### To do
The complete listing should be transcribed precisely.

Stored data below:

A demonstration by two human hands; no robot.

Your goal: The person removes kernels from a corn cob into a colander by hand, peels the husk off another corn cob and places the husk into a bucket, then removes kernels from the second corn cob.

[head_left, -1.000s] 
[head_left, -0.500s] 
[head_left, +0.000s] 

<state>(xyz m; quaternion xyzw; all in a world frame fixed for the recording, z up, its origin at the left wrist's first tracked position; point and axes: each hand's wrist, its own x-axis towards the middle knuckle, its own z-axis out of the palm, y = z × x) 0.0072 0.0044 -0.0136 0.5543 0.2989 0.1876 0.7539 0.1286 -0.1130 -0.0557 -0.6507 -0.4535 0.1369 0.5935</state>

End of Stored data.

### Answer space
A demonstration by two human hands; no robot.

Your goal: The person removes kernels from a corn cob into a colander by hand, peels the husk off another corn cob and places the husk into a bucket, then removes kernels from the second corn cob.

[head_left, -1.000s] 
[head_left, -0.500s] 
[head_left, +0.000s] 

<state>(xyz m; quaternion xyzw; all in a world frame fixed for the recording, z up, its origin at the left wrist's first tracked position; point and axes: each hand's wrist, its own x-axis towards the middle knuckle, its own z-axis out of the palm, y = z × x) 0.0072 0.0044 -0.0136 0.5543 0.2989 0.1876 0.7539 0.1286 -0.1130 -0.0557 -0.6507 -0.4535 0.1369 0.5935</state>

This answer requires no further additions.